Ubah Status Pendidikan di KK tidak Butuh Waktu Lama

DOKUMEN KEPENDUDUKAN -  Tampak warga yang datang beraktivitas di Disdukcapil Bulungan. (Foto Dokumen Koran Kaltara)

TANJUNG SELOR, Koran Kaltara Kepala Bidang Pelayanan Pendaftaran Penduduk pada Dinas Kependudukan dan Catatn Sipil (Disdukcapil) Bulungan Kamelia Hairid, mengatakan untuk mengubah status pendidikan terakhir pada Kartu Keluarga (KK), tidaklah sulit dan tidak perlu waktu lama.

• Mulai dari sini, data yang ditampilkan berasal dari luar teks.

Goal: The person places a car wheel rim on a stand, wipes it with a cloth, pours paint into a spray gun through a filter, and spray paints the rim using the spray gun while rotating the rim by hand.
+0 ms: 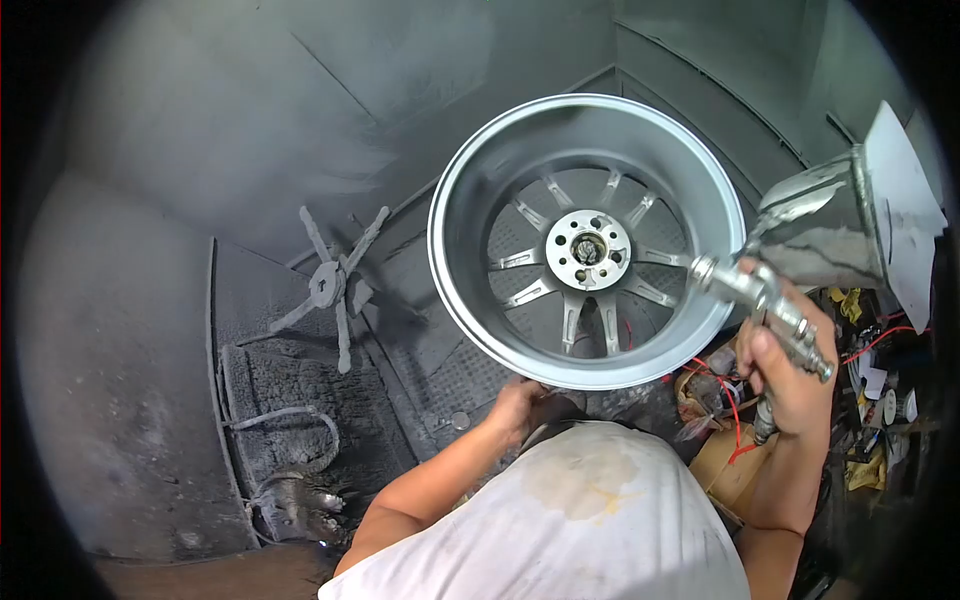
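A silver alloy wheel [585, 378], with several spokes and a round hub, lies with its open barrel facing up in front of me. My right hand [795, 350] is wrapped round a metal spray gun [770, 305], whose nozzle end points left over the wheel's right rim. A large paint cup [825, 235], smeared with grey, joins the gun and is topped by a white sheet [900, 215]. Just below the wheel's lower rim is my left hand [515, 410], its fingers curled inward. Whatever they hold is hidden, and I cannot tell whether they touch the rim.
To the left stands a grey-coated spoked stand [326, 285]. Grey booth walls [400, 60] rise behind the wheel. A red hose [735, 410] runs by a cardboard box [735, 465] at lower right, among cluttered items. A bent pipe [320, 425] sits at lower left.
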Demonstrator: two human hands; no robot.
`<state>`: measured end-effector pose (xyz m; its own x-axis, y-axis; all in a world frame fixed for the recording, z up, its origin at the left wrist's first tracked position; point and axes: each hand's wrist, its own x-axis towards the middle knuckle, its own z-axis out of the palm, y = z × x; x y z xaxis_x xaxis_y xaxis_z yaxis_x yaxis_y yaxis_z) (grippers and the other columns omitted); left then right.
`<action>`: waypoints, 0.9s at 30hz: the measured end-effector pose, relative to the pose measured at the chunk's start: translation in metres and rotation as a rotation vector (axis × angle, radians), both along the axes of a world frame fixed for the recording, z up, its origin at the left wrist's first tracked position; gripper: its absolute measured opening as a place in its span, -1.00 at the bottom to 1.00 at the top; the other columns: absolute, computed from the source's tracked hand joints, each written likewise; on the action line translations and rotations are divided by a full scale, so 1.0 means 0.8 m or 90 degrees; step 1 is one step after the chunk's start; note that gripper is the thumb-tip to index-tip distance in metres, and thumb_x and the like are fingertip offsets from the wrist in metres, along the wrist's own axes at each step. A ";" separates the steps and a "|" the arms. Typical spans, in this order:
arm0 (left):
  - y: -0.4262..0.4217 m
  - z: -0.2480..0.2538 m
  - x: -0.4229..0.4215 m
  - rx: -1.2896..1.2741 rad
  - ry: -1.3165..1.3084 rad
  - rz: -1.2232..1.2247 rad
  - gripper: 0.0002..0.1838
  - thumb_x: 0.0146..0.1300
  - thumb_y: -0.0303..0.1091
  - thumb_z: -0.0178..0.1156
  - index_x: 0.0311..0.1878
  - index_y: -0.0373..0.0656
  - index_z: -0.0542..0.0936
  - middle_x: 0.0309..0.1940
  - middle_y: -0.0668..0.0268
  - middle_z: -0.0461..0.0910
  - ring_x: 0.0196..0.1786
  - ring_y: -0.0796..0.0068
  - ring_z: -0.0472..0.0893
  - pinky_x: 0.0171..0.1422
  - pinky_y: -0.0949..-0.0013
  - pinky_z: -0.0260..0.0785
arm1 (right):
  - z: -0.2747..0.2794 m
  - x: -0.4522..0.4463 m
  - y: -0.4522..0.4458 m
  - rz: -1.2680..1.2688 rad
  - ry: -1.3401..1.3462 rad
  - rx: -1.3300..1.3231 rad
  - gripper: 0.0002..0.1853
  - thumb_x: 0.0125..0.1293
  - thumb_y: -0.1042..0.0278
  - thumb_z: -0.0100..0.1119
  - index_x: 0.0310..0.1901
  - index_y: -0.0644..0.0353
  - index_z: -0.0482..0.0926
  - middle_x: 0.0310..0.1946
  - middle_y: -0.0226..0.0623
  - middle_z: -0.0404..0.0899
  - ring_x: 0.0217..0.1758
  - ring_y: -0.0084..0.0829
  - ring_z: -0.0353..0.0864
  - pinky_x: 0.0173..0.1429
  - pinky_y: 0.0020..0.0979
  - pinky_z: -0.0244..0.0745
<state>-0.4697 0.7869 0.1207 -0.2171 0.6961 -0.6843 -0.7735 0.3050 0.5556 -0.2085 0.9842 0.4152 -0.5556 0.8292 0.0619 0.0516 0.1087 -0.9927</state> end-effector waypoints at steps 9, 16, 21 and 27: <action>0.033 0.035 -0.094 0.015 0.152 0.144 -0.69 0.51 -0.24 0.06 0.16 -0.21 0.56 0.07 0.25 0.64 0.14 0.31 0.62 0.33 0.17 0.48 | -0.018 0.000 0.008 -0.077 -0.024 0.060 -0.41 0.39 0.20 0.33 0.35 0.37 0.50 -0.30 -0.48 0.60 -0.33 -0.70 0.44 -0.23 -0.60 0.38; 0.028 0.045 -0.077 0.011 0.172 0.114 -0.72 0.51 -0.28 0.06 0.16 -0.15 0.56 0.06 0.30 0.65 0.15 0.36 0.62 0.32 0.18 0.49 | -0.017 0.005 -0.005 0.062 -0.009 -0.076 -0.42 0.35 0.25 0.37 0.33 0.34 0.52 -0.44 -0.49 0.56 -0.46 -0.70 0.45 -0.35 -0.59 0.40; 0.020 0.041 -0.047 0.027 0.130 0.099 -0.68 0.42 -0.49 0.13 0.21 -0.21 0.47 0.10 0.24 0.62 0.21 0.37 0.59 0.37 0.22 0.43 | -0.024 0.013 -0.007 0.129 -0.022 -0.084 -0.43 0.34 0.28 0.37 0.34 0.34 0.53 -0.43 -0.52 0.56 -0.42 -0.71 0.45 -0.31 -0.61 0.38; 0.016 0.042 0.004 0.036 0.143 0.061 -0.58 0.34 -0.62 0.03 0.26 -0.25 0.41 0.14 0.22 0.57 0.20 0.29 0.57 0.40 0.14 0.39 | -0.034 0.015 0.005 0.009 -0.032 -0.030 -0.46 0.38 0.28 0.32 0.33 0.36 0.53 -0.39 -0.48 0.58 -0.38 -0.70 0.47 -0.30 -0.61 0.41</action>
<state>-0.4666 0.8000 0.1544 -0.4258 0.7014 -0.5716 -0.6523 0.1999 0.7312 -0.1961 0.9880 0.3881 -0.5691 0.8223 -0.0050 0.0997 0.0630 -0.9930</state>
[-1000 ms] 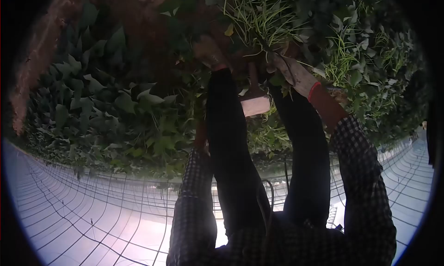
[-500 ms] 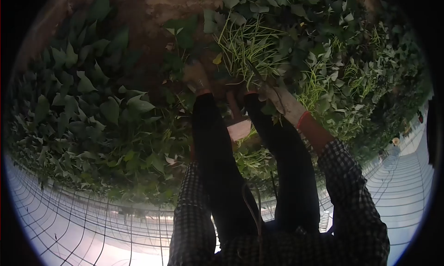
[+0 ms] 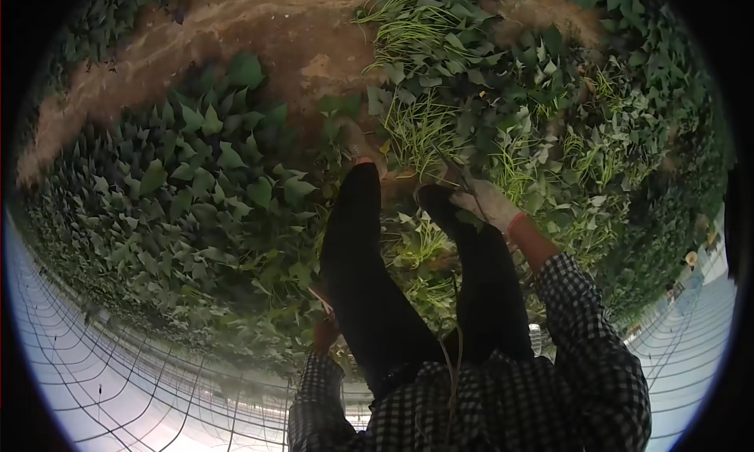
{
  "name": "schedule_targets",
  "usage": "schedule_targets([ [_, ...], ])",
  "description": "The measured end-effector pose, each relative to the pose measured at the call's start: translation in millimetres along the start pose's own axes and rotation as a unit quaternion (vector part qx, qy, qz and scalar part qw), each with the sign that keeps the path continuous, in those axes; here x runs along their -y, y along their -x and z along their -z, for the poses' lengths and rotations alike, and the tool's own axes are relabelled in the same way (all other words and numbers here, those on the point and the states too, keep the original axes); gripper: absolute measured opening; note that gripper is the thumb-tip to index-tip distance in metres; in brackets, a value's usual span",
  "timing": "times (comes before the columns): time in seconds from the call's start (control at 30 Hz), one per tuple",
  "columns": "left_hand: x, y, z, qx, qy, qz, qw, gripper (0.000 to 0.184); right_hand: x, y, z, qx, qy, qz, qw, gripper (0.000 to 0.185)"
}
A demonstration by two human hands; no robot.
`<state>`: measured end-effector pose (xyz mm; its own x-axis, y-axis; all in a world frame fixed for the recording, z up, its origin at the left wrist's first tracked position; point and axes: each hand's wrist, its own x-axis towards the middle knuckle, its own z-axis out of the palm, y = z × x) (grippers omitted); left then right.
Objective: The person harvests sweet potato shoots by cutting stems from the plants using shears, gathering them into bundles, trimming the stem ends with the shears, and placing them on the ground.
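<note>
My right hand [image 3: 488, 203], in a pale, soiled glove with a red band at the wrist, is beside my right knee. It is closed on a dark, slender, blade-like tool [image 3: 455, 168] that points up and left toward cut green stems [image 3: 424, 130]. A few leaves [image 3: 469, 218] hang under this hand. My left hand [image 3: 327, 332] is low beside my left thigh, partly hidden by the leg. Its fingers seem closed on a thin pale-pink, flat-edged thing [image 3: 320, 300], whose kind I cannot make out.
Upright broad-leaved vines [image 3: 188, 169] grow thickly on the left. Piled vines with pale stems [image 3: 416, 24] lie ahead, and more lie on the right. Bare brown soil [image 3: 314, 36] runs across the front. My left foot [image 3: 357, 142] stands among leaves. Wire mesh [image 3: 141, 365] curves along the bottom.
My view has tilted, showing more soil ahead. The pale flat piece between my legs has gone from there; my left hand has drawn back outside my left thigh. My right hand still grips the dark tool.
</note>
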<state>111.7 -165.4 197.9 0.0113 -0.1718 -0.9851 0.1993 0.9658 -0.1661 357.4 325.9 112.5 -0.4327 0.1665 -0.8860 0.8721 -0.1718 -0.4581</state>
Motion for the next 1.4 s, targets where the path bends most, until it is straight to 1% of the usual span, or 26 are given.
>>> schedule_targets([
  [0.03, -0.7, 5.1, 11.1, 0.002, 0.0, 0.0, 1.0, 0.035, 15.9, 3.2, 5.1, -0.007, 0.058, -0.024, 0.998, 0.037],
  [0.07, -3.5, 8.5, 21.5, 0.006, 0.002, 0.003, 1.0, 0.036, 14.3, 0.4, 2.7, -0.042, 0.034, -0.012, 0.998, 0.044],
  [0.17, -22.2, 6.2, 63.0, 0.009, 0.008, -0.006, 1.0, 0.036, 62.2, -0.6, 21.5, -0.034, 0.08, -0.091, 0.992, 0.044],
  [0.2, -32.8, 0.6, 80.8, 0.01, 0.011, -0.014, 1.0, 0.036, 77.3, -1.2, 27.3, -0.039, 0.069, -0.084, 0.993, 0.042],
  [0.27, -54.4, -16.8, 117.8, 0.013, 0.015, -0.033, 0.999, 0.036, 81.2, -11.7, 30.1, -0.111, 0.073, -0.024, 0.991, 0.037],
  [0.3, -65.2, -19.8, 136.1, 0.013, 0.018, -0.045, 0.999, 0.036, 75.9, -21.0, 33.3, -0.11, 0.111, -0.029, 0.987, 0.035],
  [0.37, -83.8, -24.9, 166.8, 0.012, 0.04, -0.057, 0.997, 0.036, 122.7, -23.5, 49.3, -0.117, 0.049, -0.11, 0.986, 0.035],
  [0.4, -89.1, -24.3, 178.7, 0.009, 0.052, -0.067, 0.996, 0.037, 151.0, -24.0, 53.7, -0.154, 0.119, -0.057, 0.979, 0.034],
  [0.5, -102.3, -16.9, 204.0, 0.005, 0.089, -0.091, 0.992, 0.037, 245.2, -36.3, 77.3, -0.119, 0.153, -0.131, 0.972, 0.032],
  [0.53, -105.1, -14.3, 208.2, 0.006, 0.103, -0.095, 0.99, 0.037, 237.4, -47.8, 86.6, -0.124, 0.232, 0.018, 0.965, 0.033],
  [0.6, -109.7, -7.5, 212.4, 0.013, 0.127, -0.103, 0.986, 0.037, 283.3, -70.6, 104.4, -0.101, 0.164, -0.037, 0.981, 0.033],
  [0.7, -115.9, -3.1, 214.7, 0.017, 0.166, -0.104, 0.981, 0.037, 343.5, -108.1, 131.0, -0.101, 0.266, -0.035, 0.958, 0.038],
  [0.73, -117.3, -2.1, 214.4, 0.019, 0.183, -0.101, 0.978, 0.038, 358.0, -117.8, 140.4, -0.086, 0.282, -0.027, 0.955, 0.035],
  [0.77, -119.6, -0.1, 214.2, 0.019, 0.198, -0.098, 0.975, 0.038, 370.2, -126.0, 146.6, -0.089, 0.332, 0.023, 0.939, 0.032],
  [0.83, -124.4, 3.4, 216.0, 0.019, 0.228, -0.094, 0.969, 0.038, 394.6, -139.5, 156.1, -0.072, 0.48, 0.184, 0.855, 0.026],
  [0.87, -128.0, 5.8, 217.9, 0.017, 0.244, -0.091, 0.965, 0.038, 411.7, -150.8, 158.0, -0.05, 0.466, 0.096, 0.878, 0.026],
  [0.93, -138.4, 8.2, 218.8, 0.017, 0.279, -0.085, 0.957, 0.038, 441.4, -169.8, 153.8, -0.126, 0.467, 0.112, 0.868, 0.026],
  [1.03, -161.6, 9.6, 222.7, 0.015, 0.338, -0.07, 0.938, 0.039, 479.2, -215.0, 167.7, -0.047, 0.432, 0.038, 0.9, 0.027],
  [1.07, -170.2, 9.1, 224.0, 0.015, 0.357, -0.064, 0.932, 0.039, 466.7, -245.4, 187.3, -0.01, 0.463, 0.037, 0.885, 0.026],
  [1.1, -182.1, 6.7, 226.5, 0.012, 0.379, -0.061, 0.924, 0.039, 483.1, -262.7, 189.5, -0.006, 0.44, 0.041, 0.897, 0.026],
  [1.17, -208.6, 3.1, 226.1, 0.013, 0.422, -0.052, 0.905, 0.039, 499.5, -323.6, 209.6, 0.005, 0.549, 0.088, 0.831, 0.03],
  [1.23, -237.1, -1.6, 223.5, 0.025, 0.453, -0.049, 0.89, 0.039, 553.6, -343.3, 214.9, 0.021, 0.554, 0.199, 0.808, 0.036],
  [1.27, -251.5, -8.4, 223.3, 0.027, 0.473, -0.051, 0.879, 0.039, 589.9, -353.7, 204.1, 0.025, 0.523, 0.096, 0.847, 0.043],
  [1.33, -284.1, -15.7, 214.6, 0.044, 0.509, -0.056, 0.858, 0.039, 652.3, -357.7, 180.2, 0.004, 0.545, 0.021, 0.838, 0.045],
  [1.37, -298.7, -21.3, 212.3, 0.052, 0.527, -0.059, 0.846, 0.038, 674.1, -363.6, 170.2, 0.013, 0.502, -0.065, 0.862, 0.039],
  [1.4, -311.8, -29.4, 211.1, 0.058, 0.544, -0.063, 0.835, 0.038, 681.1, -370.9, 161.4, 0.011, 0.457, -0.042, 0.888, 0.036],
])
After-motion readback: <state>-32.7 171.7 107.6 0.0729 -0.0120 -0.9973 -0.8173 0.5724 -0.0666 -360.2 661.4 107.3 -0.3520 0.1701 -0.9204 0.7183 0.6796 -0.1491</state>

Dirinya mengakui masih banyak status pendidikan yang tertera di KK warga, berbeda dengan status pendidikan terakhir. Misalnya di KK masih tertulis SLTA/ sederajat, namun yang bersangkutan sudah berpendidikan S1.

“Dengan melampirkan foto copy ijazah terakhir dan KK yang asli, jika ingin mengubah status itu bisa dilakukan dengan cepat, tidak membuang waktu yang lama,” ucapnya, Rabu (27/2/2019).

Menurut Kamelia, perubahan status cepat dilakukan, dengan catatan tidak ada masalah dalam data KK. Seperti di antaranya penggunaan nomor KK lama, penduduk yang tidak melapor sesuai prosedur saat pindah datang, dan NIK yang tidak ditemukan meski pengguna telah memiliki KTP elektronik.

Dijelaskan, KK adalah kartu identitas keluarga yang memuat data lengkap tentang susunan, hubungan dan jumlah anggota keluarga. KK memuat keterangan mengenai kolom nomor KK, nama lengkap tiap anggota keluarga, jenis kelamin, NIK (Nomor Induk Kependudukan), alamat, tempat dan tanggal lahir, pendidikan, agama, pekerjaan, status perkawinan, status hubungan dalam keluarga, kewarganegaraan, dokumen imigrasi, dan nama orang tua.

“Kartu yang wajib dimiliki oleh setiap keluarga ini dicetak rangkap tiga  yang masing- masing dipegang oleh Kantor Kelurahan, Ketua RT, dan Kepala Keluarga,” jelasnya lagi.

Dokumen KK ini, lanjut dia, milik Pemda Provinsi setempat. Setiap ada perubahan karena Mutasi Data dan Mutasi Biodata maka wajib melaporkan kepada Lurah sehingga akan diterbitkan KK yang baru. Setiap melaporkan perubahan ke Kantor Kelurahan, bawa dua lembar KK (dari kepala keluarga dan ketua RT).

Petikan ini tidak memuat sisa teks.